TASK INSTRUCTIONS: No pictures go into the copy. Write out every line below exactly.

┌─ DATASET EXTRACT

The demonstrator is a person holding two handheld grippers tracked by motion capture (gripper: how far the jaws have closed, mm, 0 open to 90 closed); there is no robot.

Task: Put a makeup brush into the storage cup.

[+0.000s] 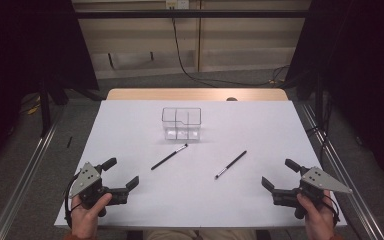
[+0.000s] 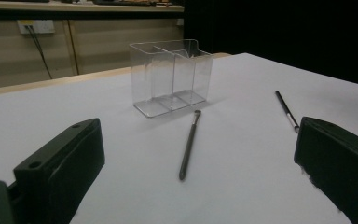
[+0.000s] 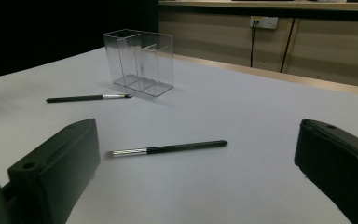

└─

RESPONSE TO THIS TASK:
The demonstrator is a person holding two handheld grippers tracked by motion capture (gripper: how far the jaws have closed, mm, 0 open to 90 closed); there is no robot.

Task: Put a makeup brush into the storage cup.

[+0.000s] 
[+0.000s] 
[+0.000s] 

This exercise is now complete.